I got my first paid gig(s) on Upwork.com — a website devoted to connecting freelancers with paying clients. This was a wonderful first foot in the door, and for my introverted self, it meant I didn’t have to get on the phone or meet with anyone in person. I’m not saying that’s the right way to do things, just that it worked for me. I’m not sure if it was luck, determination, or a combination of the two, but I was able to earn over $5000 from Upwork in my first 6 months, all the while growing and learning from working with a variety of clients (with varying temperaments, by the way — more details on that in lesson 2). Keep in mind that $5000 was revenue, not profit. At this point in my journey, I was still chipping away at the debt accrued from investing money into my business.
The more projects I took on, the more my confidence grew. I didn’t necessarily feel ready to approach brands, but I did it anyway. Remember, dive right in, and figure out the more minute details as you go. And you know what I found? Yes, people will say no to you — or perhaps not even respond to your inquiries — but there were a fair amount of people who were willing to take a chance on me. I can’t tell you how to choose the specific brands that you hope to work with, but let common sense be a guiding principle… if you have 100 followers, do not expect that Chobani will want anything to do with you. The field isn’t completely oversaturated, but there are enough talented fish in the pond that you are unfortunately going to need to start a bit smaller. My suggestion? Think local. Which local companies can you approach. Many businesses are grateful for the opportunity to support local individuals rather than working with large agencies. And guys, here’s my friendly reminder that the worst that can happen is they say no. (I figure if I say this enough you’ll truly understand that you won’t get anywhere unless you take risks, but accept that not everyone will want to work with you.)

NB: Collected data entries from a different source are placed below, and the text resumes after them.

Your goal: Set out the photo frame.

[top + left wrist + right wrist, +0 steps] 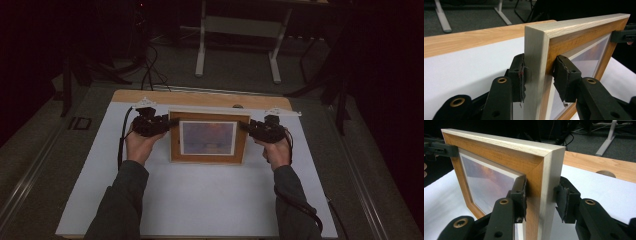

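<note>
Grippers on frame, white-topped table, dark room.

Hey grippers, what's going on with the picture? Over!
Left gripper clamps one side of picture frame, right gripper the other. Frame upright over white table cover. Nothing in the way.
</note>
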The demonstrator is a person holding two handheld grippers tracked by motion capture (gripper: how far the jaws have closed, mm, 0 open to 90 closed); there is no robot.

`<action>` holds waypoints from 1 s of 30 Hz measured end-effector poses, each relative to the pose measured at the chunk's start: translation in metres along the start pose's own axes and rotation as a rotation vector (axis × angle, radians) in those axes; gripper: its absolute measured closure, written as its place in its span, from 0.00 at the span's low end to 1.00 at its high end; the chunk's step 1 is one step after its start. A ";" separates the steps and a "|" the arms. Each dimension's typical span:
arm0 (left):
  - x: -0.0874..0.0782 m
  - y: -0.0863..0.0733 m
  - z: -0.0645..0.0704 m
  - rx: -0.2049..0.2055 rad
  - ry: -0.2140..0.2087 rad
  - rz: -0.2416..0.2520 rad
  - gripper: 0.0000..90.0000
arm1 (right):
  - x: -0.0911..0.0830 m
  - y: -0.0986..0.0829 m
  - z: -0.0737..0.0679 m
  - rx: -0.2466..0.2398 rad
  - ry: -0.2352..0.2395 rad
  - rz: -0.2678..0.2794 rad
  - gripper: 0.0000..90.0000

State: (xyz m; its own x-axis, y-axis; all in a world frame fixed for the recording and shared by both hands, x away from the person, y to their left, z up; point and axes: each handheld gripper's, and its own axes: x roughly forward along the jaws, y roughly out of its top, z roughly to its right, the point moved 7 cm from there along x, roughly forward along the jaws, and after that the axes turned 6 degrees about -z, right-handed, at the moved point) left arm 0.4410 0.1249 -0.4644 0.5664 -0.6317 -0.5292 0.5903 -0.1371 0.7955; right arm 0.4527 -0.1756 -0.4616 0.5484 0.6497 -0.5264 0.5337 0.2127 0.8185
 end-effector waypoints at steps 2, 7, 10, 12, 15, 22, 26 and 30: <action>0.000 0.000 -0.001 -0.008 -0.006 -0.002 0.70 | 0.000 0.000 0.000 0.002 0.001 -0.005 0.70; -0.001 -0.001 -0.001 -0.032 -0.020 -0.009 0.70 | -0.001 0.000 -0.001 0.005 0.000 -0.011 0.70; -0.002 -0.001 0.000 -0.040 -0.026 -0.016 0.70 | -0.001 0.000 -0.001 0.004 0.002 -0.015 0.70; -0.002 -0.002 0.000 -0.046 -0.028 -0.016 0.70 | -0.001 0.000 -0.001 0.001 0.002 -0.017 0.70; -0.003 -0.002 0.001 -0.053 -0.035 -0.021 0.70 | -0.002 0.000 -0.001 0.002 0.005 -0.020 0.70; -0.003 -0.003 -0.002 -0.073 -0.053 -0.014 0.69 | -0.001 -0.001 -0.002 0.001 0.016 -0.022 0.69; -0.003 -0.004 -0.001 -0.076 -0.050 -0.008 0.68 | -0.001 -0.001 -0.002 -0.002 0.016 -0.021 0.69; -0.003 -0.004 -0.001 -0.078 -0.043 -0.009 0.68 | -0.001 -0.001 -0.003 -0.012 0.008 -0.025 0.68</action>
State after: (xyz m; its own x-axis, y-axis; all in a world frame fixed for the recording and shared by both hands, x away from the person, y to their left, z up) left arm 0.4373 0.1278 -0.4660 0.5369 -0.6632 -0.5214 0.6390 -0.0838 0.7646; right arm 0.4502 -0.1744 -0.4609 0.5292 0.6502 -0.5452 0.5398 0.2378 0.8075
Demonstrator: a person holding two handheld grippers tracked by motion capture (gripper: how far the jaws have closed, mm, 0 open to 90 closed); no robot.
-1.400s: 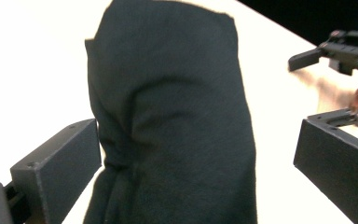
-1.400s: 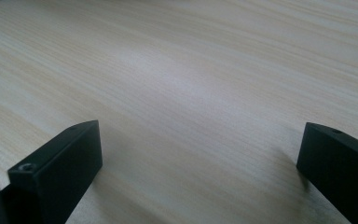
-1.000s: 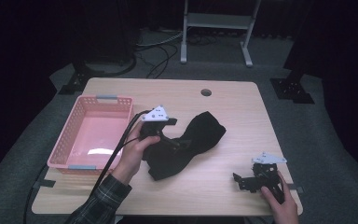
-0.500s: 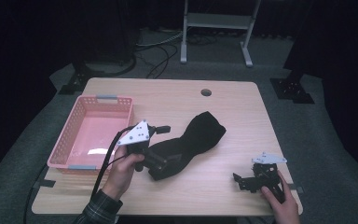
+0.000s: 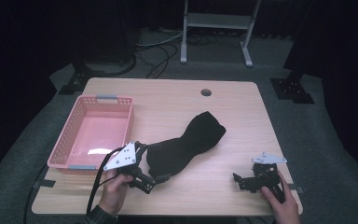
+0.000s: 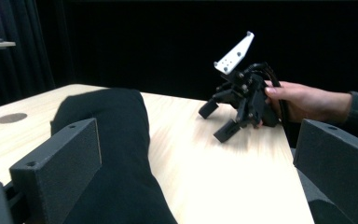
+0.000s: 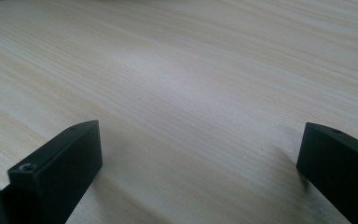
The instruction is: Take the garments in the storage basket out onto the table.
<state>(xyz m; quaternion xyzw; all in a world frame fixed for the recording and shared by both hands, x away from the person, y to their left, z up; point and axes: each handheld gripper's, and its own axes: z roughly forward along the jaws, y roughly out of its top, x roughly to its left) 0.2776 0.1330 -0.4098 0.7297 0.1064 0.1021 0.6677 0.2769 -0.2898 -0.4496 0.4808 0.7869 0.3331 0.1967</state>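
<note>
Left gripper view: my left gripper (image 6: 191, 186) has its 2 jaws spread wide, the near end of the black cloth (image 6: 116, 158) lying between them. My right gripper (image 5: 256, 179) is equally wide over bare table (image 7: 191, 93), well right of the cloth. At far left I see the pink basket (image 5: 67, 140), just beside the cloth.

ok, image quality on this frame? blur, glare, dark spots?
High view: dark surroundings, lit table, glare patch on the pink basket floor. Left gripper view: black backdrop, tabletop streaked by motion blur near the right gripper, black cloth shows little detail. Right gripper view: soft sheen on woodgrain, near jaws slightly soft.
</note>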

This turned out to be pretty long. Super, huge, major apologies. But I told you I had a lot of opinions on the matter and wanted to share my story!
So let’s stop here for now. In my next newsletter I will go over the specific types of clients that I landed throughout my first few months in business, and the steps I followed (outside of Upwork) to approach and follow up with them. I think there’s strength in numbers and when we all succeed, we pave a longer, stronger road for those to follow in our steps. I want to spend my time building up this community that has so lovingly embraced and supported me during this first year.
It is not easy getting started. Following your dreams is rarely simple, but if you have the opportunity to wake up every day, excited about working and creating something you believe in, why on earth would you let that slip away?